For this task, copy the data that follows exactly, keeping every character.

==================================================

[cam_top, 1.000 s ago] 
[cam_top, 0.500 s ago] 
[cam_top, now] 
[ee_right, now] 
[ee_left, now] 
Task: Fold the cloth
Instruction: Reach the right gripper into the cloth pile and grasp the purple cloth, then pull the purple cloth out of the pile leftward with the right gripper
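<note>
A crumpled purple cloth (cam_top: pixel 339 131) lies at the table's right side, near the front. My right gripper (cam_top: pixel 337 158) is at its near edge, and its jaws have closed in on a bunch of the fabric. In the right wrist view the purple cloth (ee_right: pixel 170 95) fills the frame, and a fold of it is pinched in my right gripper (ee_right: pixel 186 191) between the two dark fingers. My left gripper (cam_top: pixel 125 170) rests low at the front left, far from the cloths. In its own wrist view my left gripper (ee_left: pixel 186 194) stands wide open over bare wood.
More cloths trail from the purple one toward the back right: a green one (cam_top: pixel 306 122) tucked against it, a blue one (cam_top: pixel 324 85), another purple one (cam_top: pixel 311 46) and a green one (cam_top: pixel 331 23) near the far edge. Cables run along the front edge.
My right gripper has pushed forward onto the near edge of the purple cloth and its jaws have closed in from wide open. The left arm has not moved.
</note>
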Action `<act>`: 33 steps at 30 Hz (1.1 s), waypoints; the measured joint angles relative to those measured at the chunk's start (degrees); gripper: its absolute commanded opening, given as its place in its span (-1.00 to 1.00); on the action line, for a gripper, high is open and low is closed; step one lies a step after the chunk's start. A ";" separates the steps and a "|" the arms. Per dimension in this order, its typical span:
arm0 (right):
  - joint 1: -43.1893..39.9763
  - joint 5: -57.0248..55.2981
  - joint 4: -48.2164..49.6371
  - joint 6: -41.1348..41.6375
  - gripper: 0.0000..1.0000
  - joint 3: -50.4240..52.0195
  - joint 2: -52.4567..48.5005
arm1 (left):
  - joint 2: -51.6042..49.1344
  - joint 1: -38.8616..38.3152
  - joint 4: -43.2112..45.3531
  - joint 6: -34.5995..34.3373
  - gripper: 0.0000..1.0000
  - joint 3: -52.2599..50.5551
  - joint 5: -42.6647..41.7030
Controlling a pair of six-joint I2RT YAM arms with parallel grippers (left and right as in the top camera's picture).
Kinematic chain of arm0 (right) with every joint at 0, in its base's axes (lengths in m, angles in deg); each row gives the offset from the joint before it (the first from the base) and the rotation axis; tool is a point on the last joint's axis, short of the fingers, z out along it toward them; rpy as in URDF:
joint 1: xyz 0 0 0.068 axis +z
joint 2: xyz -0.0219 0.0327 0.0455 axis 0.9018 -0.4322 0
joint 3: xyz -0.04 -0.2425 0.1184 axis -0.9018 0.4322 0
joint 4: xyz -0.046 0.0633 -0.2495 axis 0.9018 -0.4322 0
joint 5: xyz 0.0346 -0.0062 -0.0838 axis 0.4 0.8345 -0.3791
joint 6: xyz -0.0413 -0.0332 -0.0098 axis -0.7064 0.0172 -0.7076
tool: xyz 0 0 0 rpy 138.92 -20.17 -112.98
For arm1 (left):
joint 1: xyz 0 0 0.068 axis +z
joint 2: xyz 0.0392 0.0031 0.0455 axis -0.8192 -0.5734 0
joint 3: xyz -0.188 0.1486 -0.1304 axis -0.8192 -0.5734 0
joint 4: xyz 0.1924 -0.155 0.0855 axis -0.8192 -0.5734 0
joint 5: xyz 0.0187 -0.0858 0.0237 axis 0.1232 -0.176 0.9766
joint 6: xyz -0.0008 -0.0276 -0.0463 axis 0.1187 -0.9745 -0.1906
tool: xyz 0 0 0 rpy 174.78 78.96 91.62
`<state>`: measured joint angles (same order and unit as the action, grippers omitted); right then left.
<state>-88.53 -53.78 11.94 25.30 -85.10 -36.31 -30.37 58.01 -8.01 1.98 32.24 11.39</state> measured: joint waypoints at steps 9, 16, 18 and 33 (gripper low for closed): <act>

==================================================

▶ [PROBLEM SOLUTION]
[cam_top, 1.000 s ago] 
[cam_top, 0.500 s ago] 
[cam_top, now] 
[ee_right, now] 
[ee_left, now] 
Task: Fold the cloth
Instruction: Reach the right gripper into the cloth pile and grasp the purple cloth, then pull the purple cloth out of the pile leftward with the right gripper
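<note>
A crumpled purple cloth (cam_top: pixel 339 131) lies at the table's right side, near the front. My right gripper (cam_top: pixel 337 158) is at its near edge, and its jaws have closed in on a bunch of the fabric. In the right wrist view the purple cloth (ee_right: pixel 170 95) fills the frame, and a fold of it is pinched in my right gripper (ee_right: pixel 186 191) between the two dark fingers. My left gripper (cam_top: pixel 125 170) rests low at the front left, far from the cloths. In its own wrist view my left gripper (ee_left: pixel 186 194) stands wide open over bare wood.
More cloths trail from the purple one toward the back right: a green one (cam_top: pixel 306 122) tucked against it, a blue one (cam_top: pixel 324 85), another purple one (cam_top: pixel 311 46) and a green one (cam_top: pixel 331 23) near the far edge. Cables run along the front edge.
My right gripper has pushed forward onto the near edge of the purple cloth and its jaws have closed in from wide open. The left arm has not moved.
</note>
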Action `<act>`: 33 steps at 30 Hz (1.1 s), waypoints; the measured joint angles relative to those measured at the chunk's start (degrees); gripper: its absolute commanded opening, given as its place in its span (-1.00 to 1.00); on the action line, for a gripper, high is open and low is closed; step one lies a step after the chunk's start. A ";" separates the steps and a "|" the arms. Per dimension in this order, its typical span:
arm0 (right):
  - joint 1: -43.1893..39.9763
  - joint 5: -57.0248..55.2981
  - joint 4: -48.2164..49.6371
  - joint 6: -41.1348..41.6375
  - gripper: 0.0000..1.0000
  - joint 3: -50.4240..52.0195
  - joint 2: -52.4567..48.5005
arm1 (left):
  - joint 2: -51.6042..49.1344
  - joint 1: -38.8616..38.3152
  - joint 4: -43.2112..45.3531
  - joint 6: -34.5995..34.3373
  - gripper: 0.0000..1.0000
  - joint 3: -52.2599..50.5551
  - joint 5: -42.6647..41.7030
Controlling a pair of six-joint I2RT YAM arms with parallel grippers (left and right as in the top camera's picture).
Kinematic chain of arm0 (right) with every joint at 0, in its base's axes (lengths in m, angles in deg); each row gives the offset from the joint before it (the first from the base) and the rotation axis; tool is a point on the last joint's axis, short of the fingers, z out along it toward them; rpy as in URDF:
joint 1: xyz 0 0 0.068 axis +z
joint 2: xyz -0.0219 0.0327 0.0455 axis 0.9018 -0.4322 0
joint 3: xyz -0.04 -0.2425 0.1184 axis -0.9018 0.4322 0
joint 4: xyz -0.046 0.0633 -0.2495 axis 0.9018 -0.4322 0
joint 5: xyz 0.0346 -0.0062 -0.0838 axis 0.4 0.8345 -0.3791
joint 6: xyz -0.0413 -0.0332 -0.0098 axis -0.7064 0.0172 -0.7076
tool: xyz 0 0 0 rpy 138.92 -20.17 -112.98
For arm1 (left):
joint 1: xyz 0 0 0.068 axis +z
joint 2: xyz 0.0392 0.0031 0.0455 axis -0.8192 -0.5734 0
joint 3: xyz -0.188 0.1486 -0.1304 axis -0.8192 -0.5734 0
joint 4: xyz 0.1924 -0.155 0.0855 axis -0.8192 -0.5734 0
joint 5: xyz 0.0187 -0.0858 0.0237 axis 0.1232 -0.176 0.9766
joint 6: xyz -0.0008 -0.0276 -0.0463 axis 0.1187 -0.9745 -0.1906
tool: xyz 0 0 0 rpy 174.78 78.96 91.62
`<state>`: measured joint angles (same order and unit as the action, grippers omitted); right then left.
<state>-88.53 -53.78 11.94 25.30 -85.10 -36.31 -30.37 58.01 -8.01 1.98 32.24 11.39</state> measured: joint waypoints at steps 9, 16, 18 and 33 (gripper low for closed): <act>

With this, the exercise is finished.